> Task details
Give back all of the data, word for word.

> Exercise data
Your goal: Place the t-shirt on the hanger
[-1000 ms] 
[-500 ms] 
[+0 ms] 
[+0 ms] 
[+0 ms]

> Task output
Your goal: Place the t-shirt on the hanger
[-1000 ms] 
[-500 ms] 
[+0 ms] 
[+0 ms] 
[+0 ms]

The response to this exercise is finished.